Read the listing below and copy out every line that holds "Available".
--- ENTRIES PROVIDED ---
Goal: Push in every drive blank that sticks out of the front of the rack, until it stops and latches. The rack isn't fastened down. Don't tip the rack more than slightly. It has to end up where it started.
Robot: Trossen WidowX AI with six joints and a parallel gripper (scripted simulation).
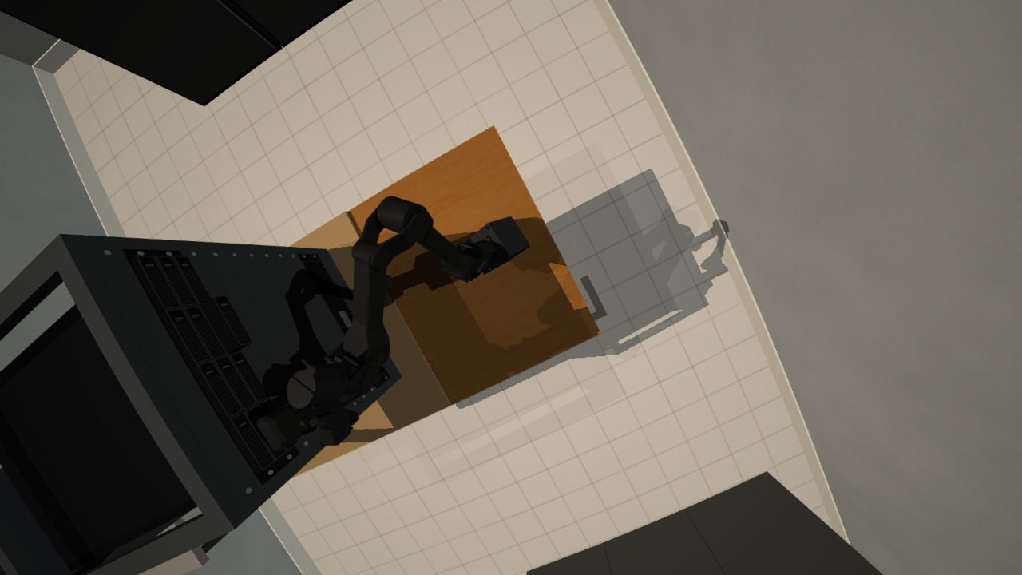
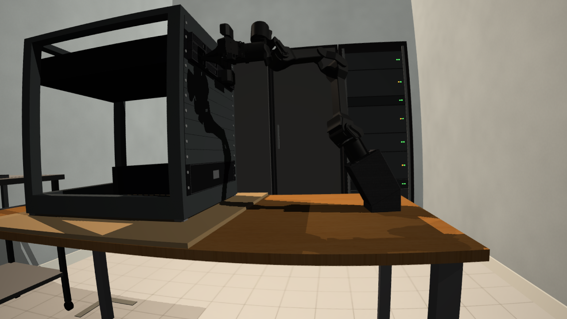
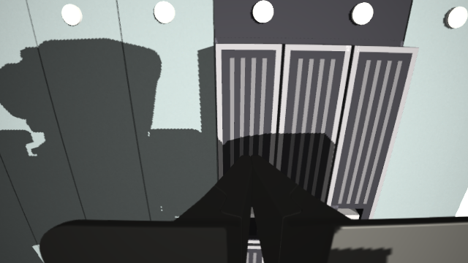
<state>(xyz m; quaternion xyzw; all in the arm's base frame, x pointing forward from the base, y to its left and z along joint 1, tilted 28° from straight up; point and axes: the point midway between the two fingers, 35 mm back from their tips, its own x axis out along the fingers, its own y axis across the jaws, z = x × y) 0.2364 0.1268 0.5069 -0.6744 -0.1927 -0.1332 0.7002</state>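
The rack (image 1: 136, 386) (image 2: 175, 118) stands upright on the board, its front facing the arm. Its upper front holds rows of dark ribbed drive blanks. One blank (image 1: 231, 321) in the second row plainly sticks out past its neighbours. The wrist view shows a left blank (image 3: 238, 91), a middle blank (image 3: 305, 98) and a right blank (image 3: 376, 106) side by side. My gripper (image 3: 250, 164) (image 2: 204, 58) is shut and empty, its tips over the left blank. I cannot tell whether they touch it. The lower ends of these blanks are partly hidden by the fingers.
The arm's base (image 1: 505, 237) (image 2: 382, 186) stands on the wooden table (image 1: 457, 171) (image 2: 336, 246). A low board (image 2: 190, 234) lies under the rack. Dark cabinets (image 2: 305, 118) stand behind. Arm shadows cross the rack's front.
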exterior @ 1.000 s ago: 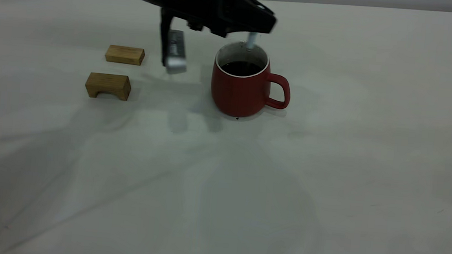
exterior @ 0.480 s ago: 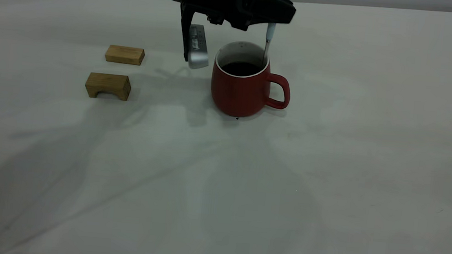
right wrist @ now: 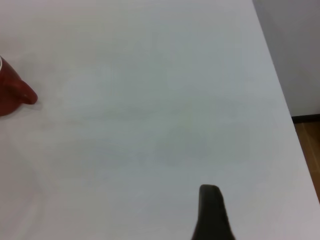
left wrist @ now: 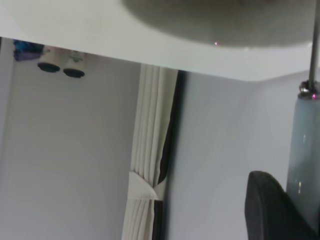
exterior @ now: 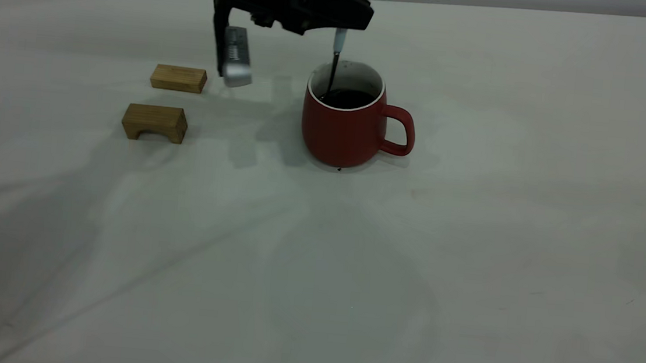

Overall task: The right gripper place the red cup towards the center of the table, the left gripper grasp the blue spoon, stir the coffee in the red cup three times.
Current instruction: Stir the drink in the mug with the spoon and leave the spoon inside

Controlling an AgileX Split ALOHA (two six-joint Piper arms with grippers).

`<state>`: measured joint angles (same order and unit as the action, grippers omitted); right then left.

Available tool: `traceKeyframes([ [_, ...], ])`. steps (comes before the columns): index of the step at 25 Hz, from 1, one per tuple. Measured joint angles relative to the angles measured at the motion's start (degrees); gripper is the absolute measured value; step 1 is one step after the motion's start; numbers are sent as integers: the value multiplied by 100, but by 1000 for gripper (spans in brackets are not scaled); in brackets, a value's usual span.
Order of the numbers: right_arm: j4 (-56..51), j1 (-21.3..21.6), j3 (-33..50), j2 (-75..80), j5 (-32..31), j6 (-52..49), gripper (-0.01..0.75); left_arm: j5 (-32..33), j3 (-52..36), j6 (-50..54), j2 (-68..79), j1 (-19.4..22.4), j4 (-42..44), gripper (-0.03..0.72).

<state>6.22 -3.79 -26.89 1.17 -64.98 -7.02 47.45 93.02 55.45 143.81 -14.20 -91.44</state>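
The red cup point(exterior: 344, 129) stands upright near the middle of the table point(exterior: 469, 247), handle to the right, with dark coffee point(exterior: 349, 98) inside. My left gripper point(exterior: 339, 28) hangs just above the cup's rim, shut on the pale handle of the blue spoon point(exterior: 339, 41). The spoon's thin neck runs down into the coffee at the cup's left inner wall. A silver-tipped finger point(exterior: 235, 62) hangs left of the cup. In the left wrist view the spoon handle point(left wrist: 304, 160) lies against my gripper point(left wrist: 287, 210). My right gripper point(right wrist: 212, 215) is over bare table, far from the cup's handle point(right wrist: 17, 95).
Two tan wooden blocks lie left of the cup: a flat one point(exterior: 178, 78) and an arched one point(exterior: 154, 123). The table's far right edge point(right wrist: 280, 95) shows in the right wrist view, with floor beyond it.
The left arm swung right, then back left. The spoon went from the cup's back to its right side and now to its left side. The cup has stayed put.
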Motion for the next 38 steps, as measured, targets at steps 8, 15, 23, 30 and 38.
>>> traceKeyframes([
  [8,0,0,0,0,0,0,582,59,0,-120,64,-422,-73,123],
  [15,0,0,0,0,0,0,582,416,0,-114,64,-251,586,122],
  [23,0,0,0,0,0,0,582,-132,0,-119,64,40,59,121],
  [30,0,0,0,0,0,0,582,-107,0,-124,64,34,-85,121],
  [38,0,0,0,0,0,0,582,222,0,-124,64,40,-119,121],
])
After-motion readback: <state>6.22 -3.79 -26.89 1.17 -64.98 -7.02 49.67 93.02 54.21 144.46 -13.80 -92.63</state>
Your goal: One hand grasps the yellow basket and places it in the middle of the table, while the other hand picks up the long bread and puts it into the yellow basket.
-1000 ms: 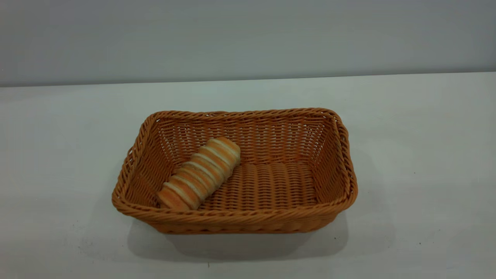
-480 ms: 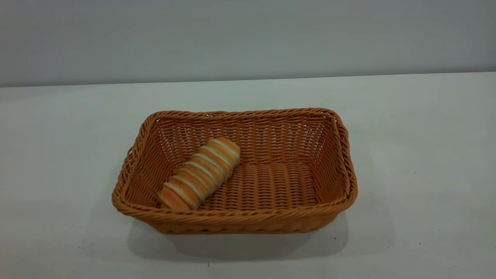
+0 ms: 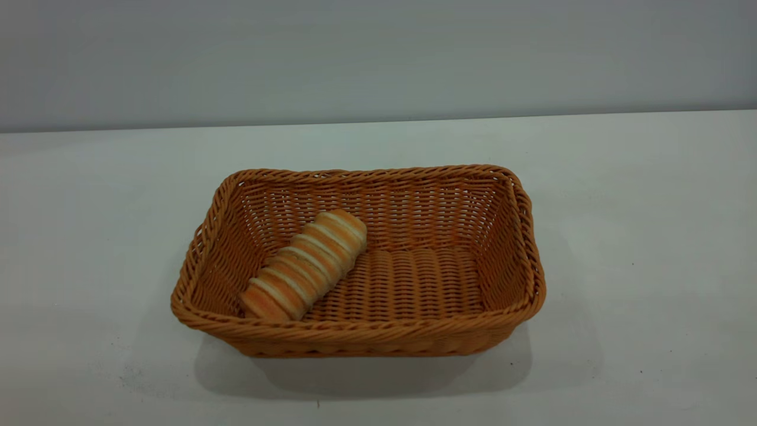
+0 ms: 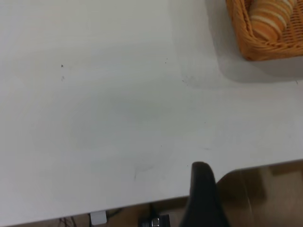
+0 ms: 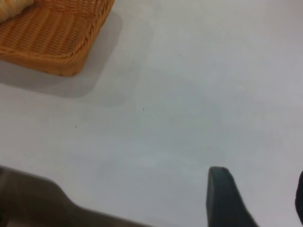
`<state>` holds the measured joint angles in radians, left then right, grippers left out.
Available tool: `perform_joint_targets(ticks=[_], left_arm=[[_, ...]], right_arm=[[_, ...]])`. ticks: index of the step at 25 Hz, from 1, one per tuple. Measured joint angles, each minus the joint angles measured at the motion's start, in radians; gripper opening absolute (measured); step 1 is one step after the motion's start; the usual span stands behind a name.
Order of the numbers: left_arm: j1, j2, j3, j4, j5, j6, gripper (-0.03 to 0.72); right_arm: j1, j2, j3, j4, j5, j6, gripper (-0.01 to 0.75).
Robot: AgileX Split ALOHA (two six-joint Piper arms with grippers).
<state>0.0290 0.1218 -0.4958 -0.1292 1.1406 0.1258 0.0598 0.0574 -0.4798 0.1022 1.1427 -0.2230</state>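
The yellow basket [image 3: 378, 337] stands in the middle of the white table [image 3: 639, 248]. The long bread [image 3: 304, 266] lies slantwise inside it, in the left half, one end against the near wall. Neither gripper shows in the exterior view. In the left wrist view my left gripper [image 4: 203, 194] hangs over the table's edge, well away from the basket's corner [image 4: 265, 47] and the bread's end [image 4: 270, 19]. In the right wrist view my right gripper [image 5: 260, 189] is open and empty above bare table, far from the basket's corner [image 5: 57, 42].
The table's edge [image 4: 142, 201] runs near the left gripper, with brown floor beyond it. The table's edge also shows in the right wrist view [image 5: 61, 201]. A plain grey wall [image 3: 378, 59] stands behind the table.
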Motion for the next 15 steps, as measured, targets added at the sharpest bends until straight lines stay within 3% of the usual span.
perform_joint_targets(ticks=[15], left_arm=[[0.000, -0.144, 0.000, 0.000, 0.006, 0.000, 0.577]], right_arm=[[-0.033, -0.076, 0.000, 0.001, 0.000, 0.000, 0.401]])
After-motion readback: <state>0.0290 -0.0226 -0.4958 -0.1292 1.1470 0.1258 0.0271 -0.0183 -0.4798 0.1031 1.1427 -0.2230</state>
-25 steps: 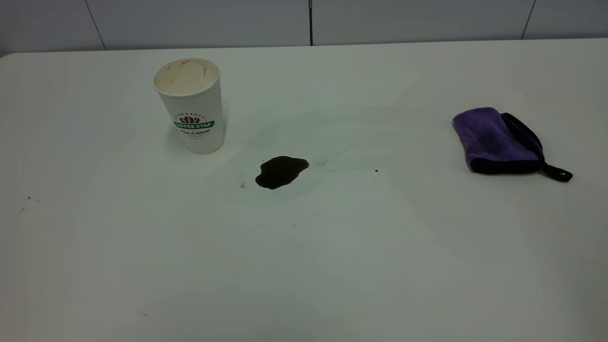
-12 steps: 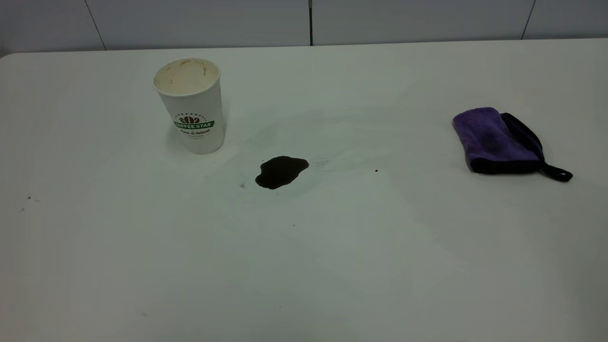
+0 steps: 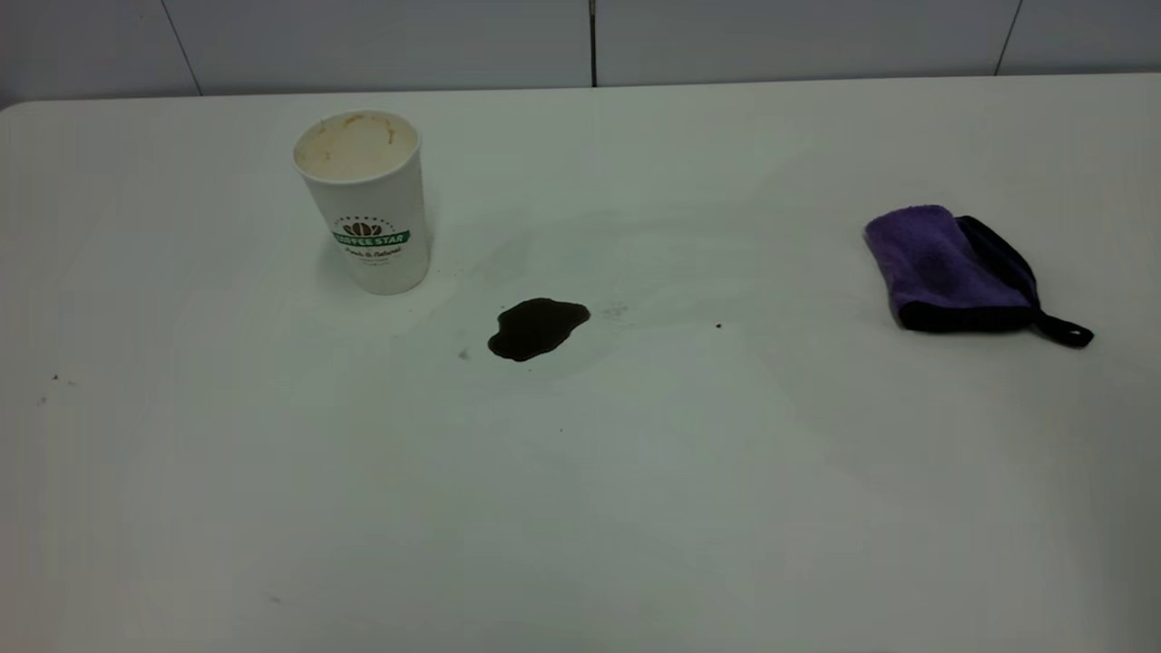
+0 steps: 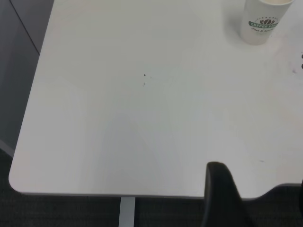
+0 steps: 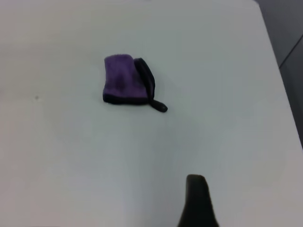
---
* [TASK OUTPUT]
Available tool: `traceKeyframes([ [_, ...], ])`. steps (comes before the columns): index of the step at 25 Hz, from 1, one per tuple. Measured joint angles relative to the angles measured at the motion's start (degrees); gripper is the absolute measured value; step 1 is one step after the motion's start; numbers are sent as integers: the value multiplied by 100, but by 1000 for gripper (spans in brackets are not scaled); in brackets, a value's usual span.
Available tool: `perform_joint_targets(ticks=[_], left_arm=[[_, ...]], right_arm=[[_, ...]])`. ticks: index of the step at 25 Hz, from 1, one per tuple. Measured joint angles, each minus the joint angles measured at the motion's start, in radians; gripper opening absolute (measured); step 1 is one step after the motion's start; the usual span stands behind a name.

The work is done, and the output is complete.